Aligned with this safety standard requirement, the SAFEPOWER architecture relies on the static planning of the LPT based on system modes (or low-power modes). LPT are activated only within predefined modes, for which the timing behaviour has been statically assessed. Additionally, mode transition is justified using “graceful degradation” (Section 3 Annex A.2) by dropping less critical functions, which is a highly recommended technique by the safety standard. At runtime, only the switching between predefined modes is managed, which is the responsibility of the hypervisor within the SAFEPOWER architecture.
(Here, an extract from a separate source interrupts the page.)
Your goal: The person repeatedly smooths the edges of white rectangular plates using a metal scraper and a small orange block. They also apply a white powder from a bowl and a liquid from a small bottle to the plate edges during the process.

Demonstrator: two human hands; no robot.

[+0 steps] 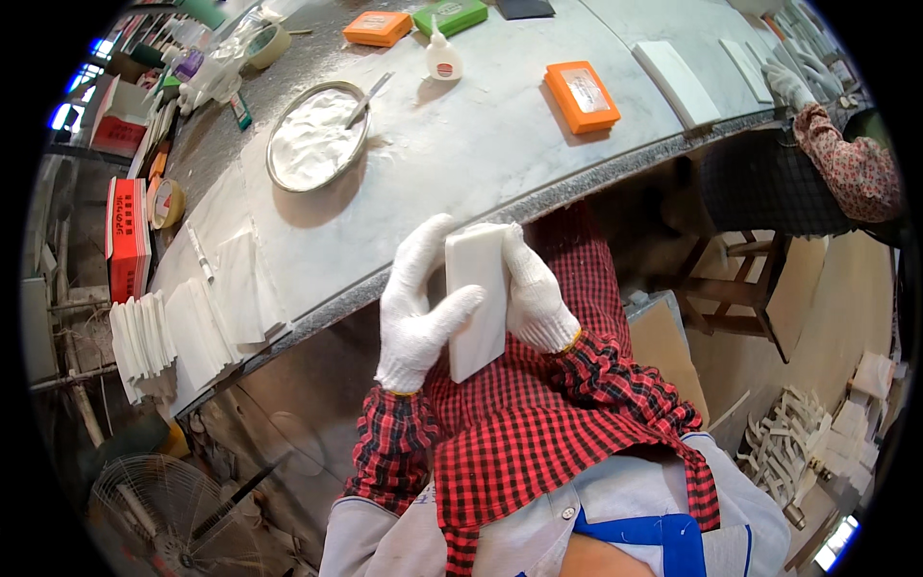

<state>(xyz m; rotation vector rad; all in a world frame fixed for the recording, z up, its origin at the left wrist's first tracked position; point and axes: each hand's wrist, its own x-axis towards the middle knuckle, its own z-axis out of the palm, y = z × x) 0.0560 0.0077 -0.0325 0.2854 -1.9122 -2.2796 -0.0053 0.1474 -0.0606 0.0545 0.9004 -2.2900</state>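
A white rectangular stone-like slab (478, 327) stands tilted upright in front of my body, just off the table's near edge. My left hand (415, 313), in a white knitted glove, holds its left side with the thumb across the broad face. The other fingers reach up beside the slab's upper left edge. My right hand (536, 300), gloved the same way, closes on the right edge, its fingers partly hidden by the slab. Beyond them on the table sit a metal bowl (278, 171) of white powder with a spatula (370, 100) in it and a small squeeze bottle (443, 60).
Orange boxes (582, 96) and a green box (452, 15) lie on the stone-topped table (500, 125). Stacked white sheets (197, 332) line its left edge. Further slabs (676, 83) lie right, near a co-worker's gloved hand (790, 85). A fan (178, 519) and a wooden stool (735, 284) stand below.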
3. The SAFEPOWER Reference Architecture

3.1. Overview

The SAFEPOWER reference architecture (see Figure 1a) consists of a tile-based architecture, which is connected via a time-triggered network on chip. The tiles can contain various processors and peripherals. Tiles can be managed by a Type-1 hypervisor [13] running on the tile’s hardware and allowing for an arbitrary amount of user partitions. The hypervisor provides a monitoring partition to which dedicated hardware monitors are connected. The monitoring partition can poll the monitored values and enables the hypervisor to react to system changes.
To reduce the complexity, unmanaged tiles, also called bare-metal tiles, are not organized by a hypervisor. To establish a transparent view on the system for applications, the unmanaged tiles implement a light version of the hypervisor application interface. This way, applications can be mapped to different tiles without extra effort. Each tile is connected via an NI to a time-triggered NoC. The time-triggered behaviour is executed based on a pre-computed communication schedule that triggers the message injection times.
The SAFEPOWER reference platform has been defined with enough abstraction level so that it can be implemented regardless of the platform or any other details like the hypervisor used in a multicore platform or the communication used among processors. An example implementation for the Xilinx Zynq SoC can be seen in Figure 1b. Besides the single tiles and the time-triggered network, the main components of the suggested architecture (shown in Figure 1a) are described in brief below. For more a detailed description, please refer to [19].

Extended Hypervisor (DynamicLPT)

This is an extended version of a hypervisor (see [13]) that integrates a subset of LPT, named “DynamicLPT”. These techniques take advantage of the dynamic slack time of the running application, i.e., the idle time since a partition completed a periodic task until the next start of the task itself. These techniques allow the hypervisor to implement scheduling plans that take advantage of the dynamic behaviour of the running application. For example, the system frequency can be automatically reduced, or a core suspended, if a slack time over a platform-specific threshold is detected in a running task.

Static Low-Power Block (SLP)

This software component placed outside the hypervisor system software includes the static LPT (peripherals suspension or voltage scaling) that do not affect the hypervisor behaviour by interfering in the temporal and spatial isolation of the partitions. For instance, the voltage scaling LPT is implemented within SLP because, usually, it implies a few millisecond delay that would break the temporal isolation. This timing overhead is introduced by the communication interface (for, e.g., the PMBus: Power Management Bus) interface) used to communicate with the external PCB power management devices.

Static Low-Power Lite Block (SLPLite)

This software component is similar to the previously-explained LPT, but it does not depend on a hypervisor, and normally, a reduced set of low-power techniques is supported depending on the processing elements within the unmanned tile (e.g., only clock-gating and frequency scaling).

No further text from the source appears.